Pode ser especialmente difícil para atletas de identidades adicionalmente marginalizadas, como atletas queer, não conformes ao gênero, diz Bazzi. É uma questão complexa que não será desvendada da noite para o dia e exigirá que os indivíduos procurem ajuda, além de algumas mudanças sociais e culturais.
“Os transtornos alimentares são complexos e os profissionais podem ajudar a desvendar o ‘porquê’ por trás da função que o transtorno alimentar serve para ajudar a desbloquear a motivação para a mudança”, diz Bazzi. “Uma vez que alguém tem um distúrbio alimentar, é muito difícil mudar por conta própria sem a ajuda e o apoio de profissionais treinados.”
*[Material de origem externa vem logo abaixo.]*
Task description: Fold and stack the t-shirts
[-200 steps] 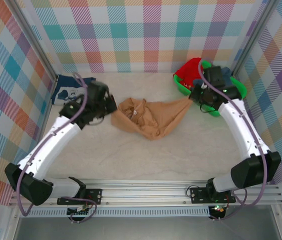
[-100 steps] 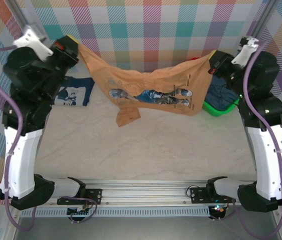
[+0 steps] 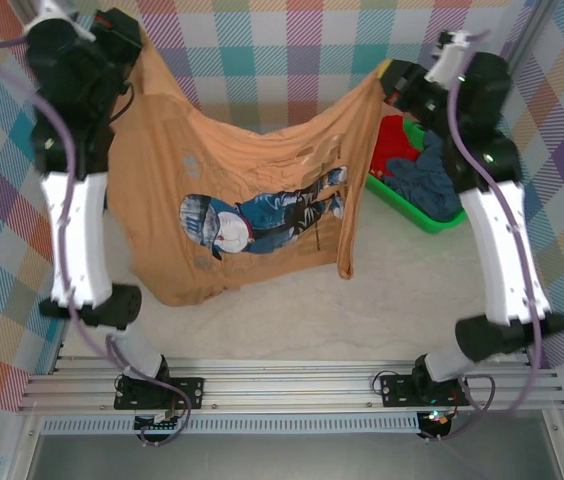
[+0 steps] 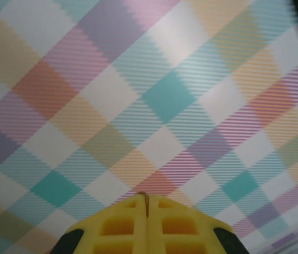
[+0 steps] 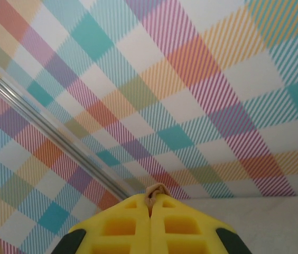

Os atletas devem procurar ajuda se sintomas como estresse e ansiedade em torno de alimentos e exercícios persistirem e/ou se intensificarem com o tempo. Se sua relação com a comida está afetando sua qualidade de vida e interferindo em seu desempenho atlético ou em seus relacionamentos, pode ser hora de entrar em contato, diz Nickols.
“Quando um transtorno alimentar está presente, frequentemente há implicações adversas à saúde, por exemplo, cardiovascular, saúde óssea, disfunção hormonal, imunológica, crescimento e desenvolvimento, funcionamento hematológico, gastrointestinal e metabólico), além de consequências psicológicas (ou seja, depressão, ansiedade)”, diz Nickols. “As relações interpessoais e o desempenho esportivo são frequentemente impactados negativamente no contexto dessas lutas.”
Os especialistas concordam que o tempo é essencial e, se a relação de um atleta com a comida se tornar problemática, é melhor entrar em contato o mais cedo possível.
“Se você sente que está sempre fazendo dieta ou tentando manipular seu peso, precisa de apoio”, diz Leslie Schilling, nutricionista esportiva e terapeuta nutricional especializada em distúrbios alimentares. “Se alguém está lutando para se alimentar de forma consistente e adequada, recomendo falar com um profissional de saúde informado sobre distúrbios alimentares (como um nutricionista, terapeuta ou médico). Com muita frequência, descartamos ou não notamos comportamentos típicos de transtornos porque são considerados normais ou mesmo “saudáveis” em nossa cultura. Eles são até comemorados”.
Bazzi reconhece que os atletas podem ter dificuldade em pedir ajuda por medo de que os profissionais “tirem” seus exercícios, e ela incentiva a busca de uma opção de tratamento que entenda o contexto específico de cada atleta e apoie a cura em torno do movimento como parte do processo de atendimento de emergência.
“Nosso modelo de ‘saúde’ centrado no peso elogia as práticas alimentares desordenadas naqueles que estão com um peso maior, ao mesmo tempo em que adverte comportamentos restritivos naqueles com pesos mais baixos”, diz Schilling. “No entanto, apenas uma porcentagem muito pequena (menos de 6%) das pessoas que sofrem de distúrbios alimentares estão clinicamente abaixo do peso.”
A alimentação desordenada e os distúrbios alimentares estão altamente interconectados e podem ter graves implicações negativas de saúde, emocionais e interpessoais que podem deteriorar a saúde e a qualidade de vida de um atleta.